Nel ’67 mi arruolai nella polizia di Los Angeles. Scotty cercò invano di far respingere la mia domanda. “Il Caso” è rimasto insoluto. Io sono sempre determinato a risolverlo. Sono convinto che la risposta si trovi nel southside di Los Angeles. Ho cominciato a credere a una leggenda che continua ad aleggiare nel ghetto: di quando in quando dei neri in difficoltà ricevono per posta da uno sconosciuto uno smeraldo di ingente valore.
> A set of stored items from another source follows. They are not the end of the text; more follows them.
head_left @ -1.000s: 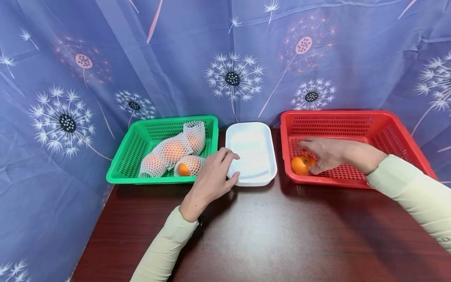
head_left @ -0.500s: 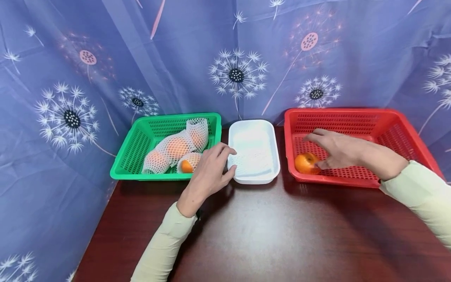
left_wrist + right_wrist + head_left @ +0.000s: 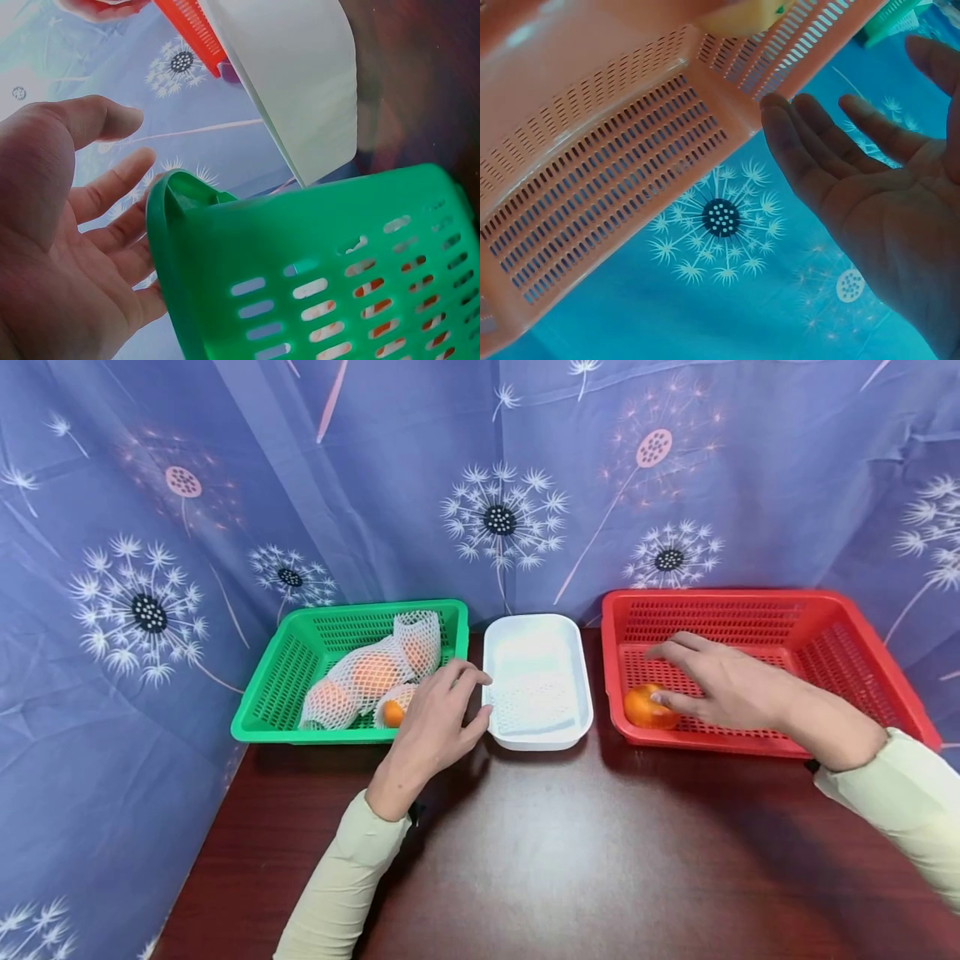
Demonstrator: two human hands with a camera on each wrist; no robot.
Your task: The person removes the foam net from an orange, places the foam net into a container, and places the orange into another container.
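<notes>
My left hand (image 3: 433, 718) hovers by the right front corner of the green basket (image 3: 352, 737), with loosely bent fingers and nothing held. Its fingertips come close to the left rim of a white tray (image 3: 536, 681); contact cannot be told. In the left wrist view the palm lies beside the green basket wall (image 3: 247, 225). Over the red basket (image 3: 720, 597) is my right hand (image 3: 738, 685), fingers spread and holding nothing. Beneath its thumb sits an orange (image 3: 647, 708) in the basket's left front corner, partly covered. The right wrist view shows the right hand (image 3: 877, 180) with slightly bent fingers.
Several fruits in white foam netting (image 3: 375, 675) lie in the green basket, one partly behind my left hand. The white tray stands between the two baskets on a dark wooden table (image 3: 525, 852). A blue dandelion-print curtain (image 3: 375, 485) hangs close behind them.
My right hand has drawn a little back from the orange, which stays in its corner. The left hand has shifted slightly left, away from the tray's inside.
</notes>
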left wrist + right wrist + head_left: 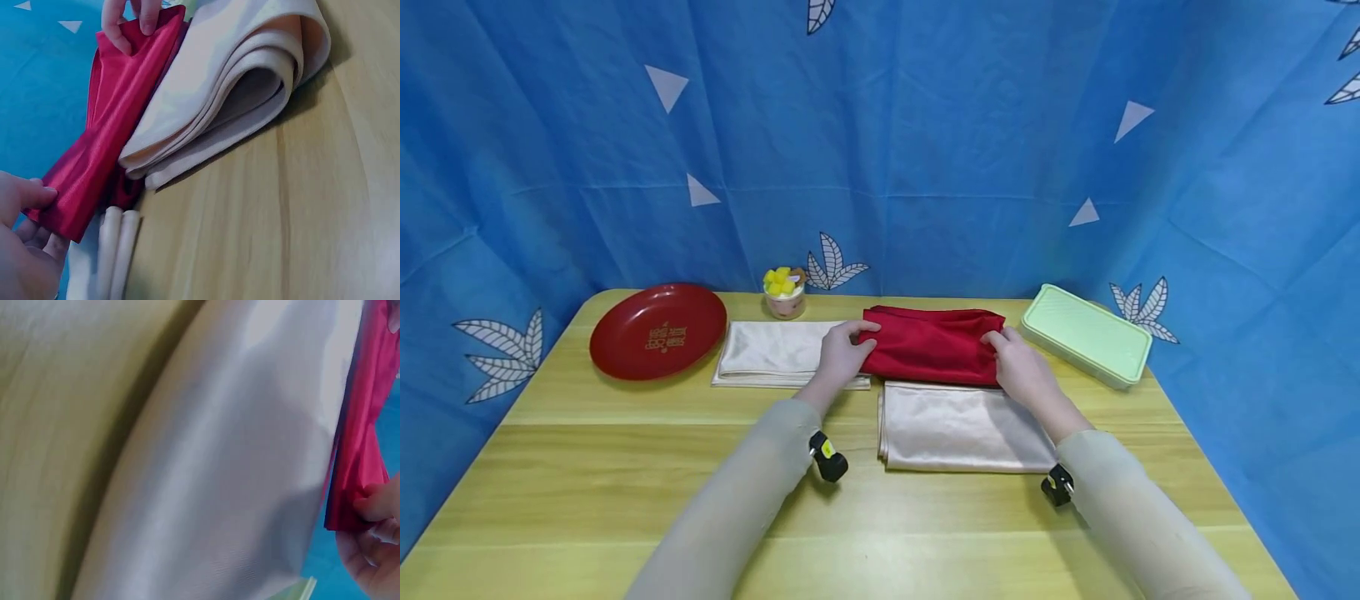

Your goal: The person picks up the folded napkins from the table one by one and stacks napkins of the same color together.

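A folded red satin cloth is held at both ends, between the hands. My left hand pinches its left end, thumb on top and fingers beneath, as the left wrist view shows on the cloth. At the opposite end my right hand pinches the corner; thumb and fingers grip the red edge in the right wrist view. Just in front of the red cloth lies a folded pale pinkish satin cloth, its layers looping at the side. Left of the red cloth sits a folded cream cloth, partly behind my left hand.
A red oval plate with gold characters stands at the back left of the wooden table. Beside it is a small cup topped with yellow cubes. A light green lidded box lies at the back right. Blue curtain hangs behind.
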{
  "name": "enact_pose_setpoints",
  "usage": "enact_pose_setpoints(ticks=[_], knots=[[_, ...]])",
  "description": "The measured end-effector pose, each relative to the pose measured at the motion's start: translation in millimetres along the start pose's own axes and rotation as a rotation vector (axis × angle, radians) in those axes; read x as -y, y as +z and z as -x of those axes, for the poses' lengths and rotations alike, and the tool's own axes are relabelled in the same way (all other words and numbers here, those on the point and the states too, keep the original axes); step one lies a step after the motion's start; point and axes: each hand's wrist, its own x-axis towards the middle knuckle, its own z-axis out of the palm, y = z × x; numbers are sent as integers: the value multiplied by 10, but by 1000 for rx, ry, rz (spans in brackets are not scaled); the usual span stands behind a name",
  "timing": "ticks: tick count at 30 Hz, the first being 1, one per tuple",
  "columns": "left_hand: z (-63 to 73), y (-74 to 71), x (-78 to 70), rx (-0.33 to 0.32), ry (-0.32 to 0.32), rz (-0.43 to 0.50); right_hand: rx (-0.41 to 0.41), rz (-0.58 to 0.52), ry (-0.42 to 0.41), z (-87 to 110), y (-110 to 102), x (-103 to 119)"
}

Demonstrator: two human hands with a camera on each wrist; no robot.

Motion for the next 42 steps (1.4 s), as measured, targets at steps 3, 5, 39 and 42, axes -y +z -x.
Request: enact_pose_setpoints(ticks=[3,5,39,42], knots=[[-11,90,10,22,-10,-25,38,10,30,4,23,-71],[-7,127,-3,41,-20,-36,57,5,49,10,29,-119],[903,-107,-77,269,-49,55,472,-171,277,582,-326,-259],[948,-86,-54,276,-48,40,468,-165,239,621,-319,-246]])
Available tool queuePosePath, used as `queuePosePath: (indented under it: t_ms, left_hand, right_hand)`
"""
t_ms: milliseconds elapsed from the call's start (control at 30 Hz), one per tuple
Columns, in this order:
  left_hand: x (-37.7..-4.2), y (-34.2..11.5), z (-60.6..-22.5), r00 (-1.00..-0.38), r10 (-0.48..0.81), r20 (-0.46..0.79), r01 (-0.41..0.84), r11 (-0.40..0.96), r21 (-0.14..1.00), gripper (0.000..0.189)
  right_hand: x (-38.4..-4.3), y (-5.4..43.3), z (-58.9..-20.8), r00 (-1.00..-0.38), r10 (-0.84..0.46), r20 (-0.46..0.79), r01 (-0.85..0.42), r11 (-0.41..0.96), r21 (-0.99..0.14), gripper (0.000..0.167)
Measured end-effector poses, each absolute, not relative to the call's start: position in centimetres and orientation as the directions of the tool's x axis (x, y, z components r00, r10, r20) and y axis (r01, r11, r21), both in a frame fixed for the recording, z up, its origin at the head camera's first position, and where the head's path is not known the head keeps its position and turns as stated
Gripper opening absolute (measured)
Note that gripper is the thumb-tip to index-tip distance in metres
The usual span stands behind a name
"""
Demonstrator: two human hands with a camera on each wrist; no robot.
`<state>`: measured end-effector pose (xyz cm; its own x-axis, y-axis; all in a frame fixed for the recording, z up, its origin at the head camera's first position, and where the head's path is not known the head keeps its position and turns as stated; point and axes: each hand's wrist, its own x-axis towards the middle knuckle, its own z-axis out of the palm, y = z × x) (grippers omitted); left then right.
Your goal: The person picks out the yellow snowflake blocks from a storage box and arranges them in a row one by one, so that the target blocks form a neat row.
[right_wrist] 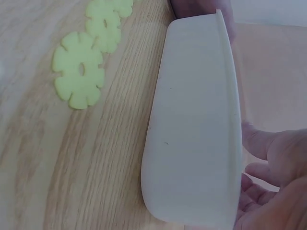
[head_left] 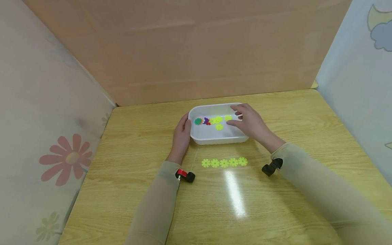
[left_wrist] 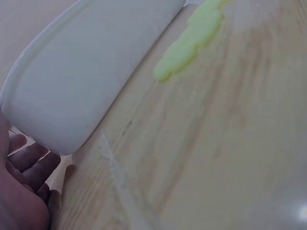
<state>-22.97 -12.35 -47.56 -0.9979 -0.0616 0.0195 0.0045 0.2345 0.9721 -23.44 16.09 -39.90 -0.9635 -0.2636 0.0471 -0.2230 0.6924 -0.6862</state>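
Note:
A white plastic tray (head_left: 220, 140) stands on the table with notched snowflake discs inside. Yellow discs (head_left: 218, 127) lie around its middle, with a green disc (head_left: 198, 121), a purple disc (head_left: 206, 120) and red bits towards the left. My left hand (head_left: 181, 137) holds the tray's left end, thumb at the rim; in the left wrist view its fingers (left_wrist: 41, 167) curl at the tray's corner. Over the right end reaches my right hand (head_left: 251, 123), thumb and fingers apart with nothing between them. Closer to me lies a joined row of several yellow discs (head_left: 224, 163).
The wooden table (head_left: 137, 146) carries a bright light reflection in front of the disc row. A brown panel (head_left: 199, 51) rises behind it. Flower-patterned wall (head_left: 27, 119) flanks the left, and a pale wall (head_left: 361, 88) the right.

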Motion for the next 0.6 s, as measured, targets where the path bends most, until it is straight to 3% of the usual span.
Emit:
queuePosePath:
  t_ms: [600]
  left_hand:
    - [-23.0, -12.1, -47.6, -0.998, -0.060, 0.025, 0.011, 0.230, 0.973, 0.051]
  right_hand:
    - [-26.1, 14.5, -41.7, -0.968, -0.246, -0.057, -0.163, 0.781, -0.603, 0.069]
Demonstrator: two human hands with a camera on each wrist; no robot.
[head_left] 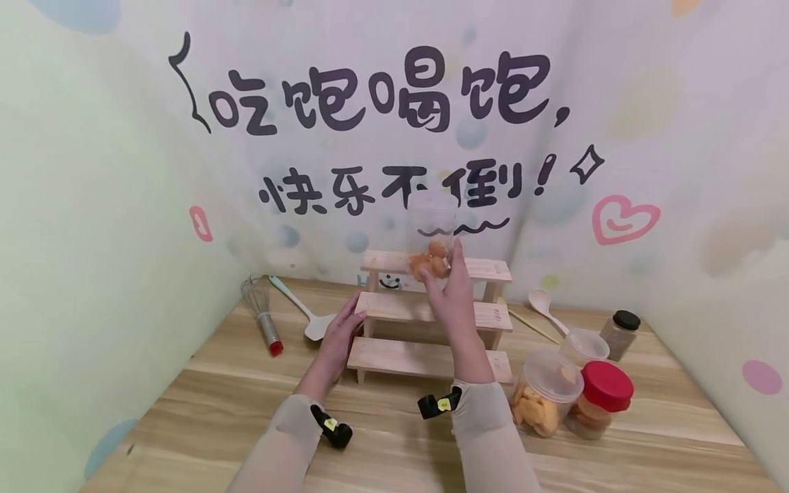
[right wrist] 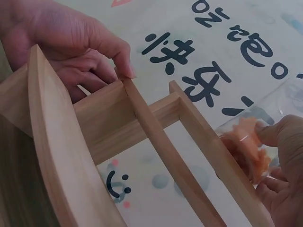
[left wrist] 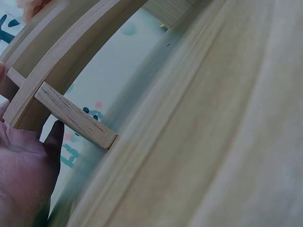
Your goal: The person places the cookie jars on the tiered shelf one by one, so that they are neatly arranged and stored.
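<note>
Two hands, one jar, one stepped shelf, assorted kitchenware.

Item: clear jar point(head_left: 431, 222), orange snacks point(head_left: 427, 264) in its lower part. Position: centre of the frame, across the shelf's top tier in the head view; whether its base touches the board cannot be told. Long axis near vertical.

Item: wooden shelf point(head_left: 394, 306), three tiers, standing centre on the counter point(head_left: 216, 424), boards running left to right.

Right hand point(head_left: 457, 298): fingers and thumb clasped round the jar's lower part, from its right side.

Left hand point(head_left: 339, 340): gripping the left end of the shelf at the middle tier, lower left of the jar.

Key relation — jar to top tier: the upright jar stands crosswise to the board's length, left of that board's midpoint in the head view. The right hand is the nearer, being on the jar itself; the left is well apart from it.

Left of frame: whisk point(head_left: 265, 318); white spatula point(head_left: 316, 327).

Right of frame: white spoon point(head_left: 545, 306); small clear tub point(head_left: 582, 344); black-lidded jar point(head_left: 619, 337); larger snack jar point(head_left: 542, 400); red-lidded jar point(head_left: 599, 397) — just beside the last.
</note>
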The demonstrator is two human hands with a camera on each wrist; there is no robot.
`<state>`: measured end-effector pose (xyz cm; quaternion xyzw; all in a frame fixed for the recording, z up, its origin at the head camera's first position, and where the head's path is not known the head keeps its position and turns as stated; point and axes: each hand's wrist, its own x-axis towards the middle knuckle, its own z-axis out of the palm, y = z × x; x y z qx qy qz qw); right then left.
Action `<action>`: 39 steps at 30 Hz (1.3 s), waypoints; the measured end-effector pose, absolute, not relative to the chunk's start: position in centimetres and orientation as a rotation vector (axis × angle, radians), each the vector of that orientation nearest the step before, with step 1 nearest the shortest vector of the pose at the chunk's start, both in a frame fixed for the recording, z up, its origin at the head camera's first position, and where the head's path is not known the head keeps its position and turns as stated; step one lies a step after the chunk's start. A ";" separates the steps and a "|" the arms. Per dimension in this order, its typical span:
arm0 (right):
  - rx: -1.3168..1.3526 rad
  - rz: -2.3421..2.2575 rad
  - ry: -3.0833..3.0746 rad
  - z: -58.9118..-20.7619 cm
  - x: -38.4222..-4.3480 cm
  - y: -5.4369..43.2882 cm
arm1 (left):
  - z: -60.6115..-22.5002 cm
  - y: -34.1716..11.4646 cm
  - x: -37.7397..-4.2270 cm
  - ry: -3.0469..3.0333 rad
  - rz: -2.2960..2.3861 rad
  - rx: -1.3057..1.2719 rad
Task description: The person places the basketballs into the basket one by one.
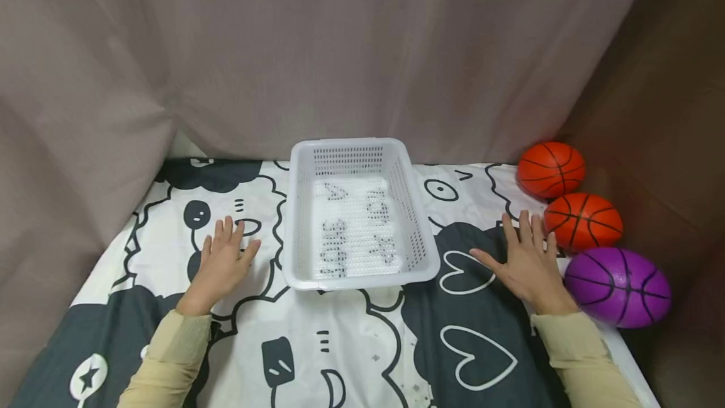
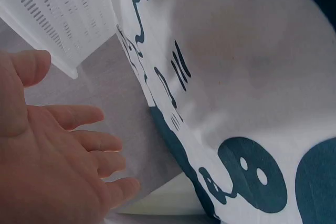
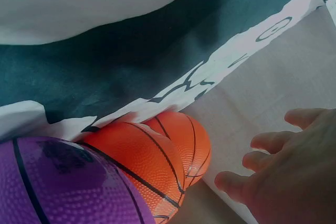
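Note:
A white perforated plastic basket [image 1: 362,283] stands in the middle of the cloth, with nothing inside but dark printed patterns seen through its floor. To its left, my left hand [image 1: 219,266] is held palm down with fingers spread, holding nothing; its fingers [image 2: 100,142] look extended in the left wrist view. On the other side, my right hand [image 1: 530,263] also has its fingers spread and grips nothing. Right beside it are three toy basketballs in a row: an orange ball [image 1: 551,170] at the back, another orange ball [image 1: 583,222], and a purple ball [image 1: 617,287] nearest me.
A black-and-white cartoon-patterned cloth [image 1: 340,345] covers the table. Grey-brown curtains [image 1: 351,49] hang behind and at both sides. The balls lie along the right table edge, against the curtain. A corner of the basket [image 2: 68,61] shows in the left wrist view.

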<state>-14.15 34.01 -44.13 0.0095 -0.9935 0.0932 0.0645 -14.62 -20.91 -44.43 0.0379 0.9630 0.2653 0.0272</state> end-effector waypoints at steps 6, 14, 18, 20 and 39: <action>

Credo che Scotty sappia più cose sui fatti del 24/2/64 di tutti gli altri poliziotti di Los Angeles messi insieme. Credo che voglia per sé i soldi e quelle splendide pietre verdi. Considero l’OPERAZIONE CATTIIIIVO FRATELLO una manna dal cielo, malgrado gli intenti draconiani di Hoover. Ora posso contare su una perfetta copertura nel southside. La gente racconterà a un militante nero radicalmente riconvertito cose che non direbbe mai a uno sbirro. Devo essere molto coraggioso e altrettanto prudente, e tessere la mia tela intorno a Mr Holly con la massima cautela.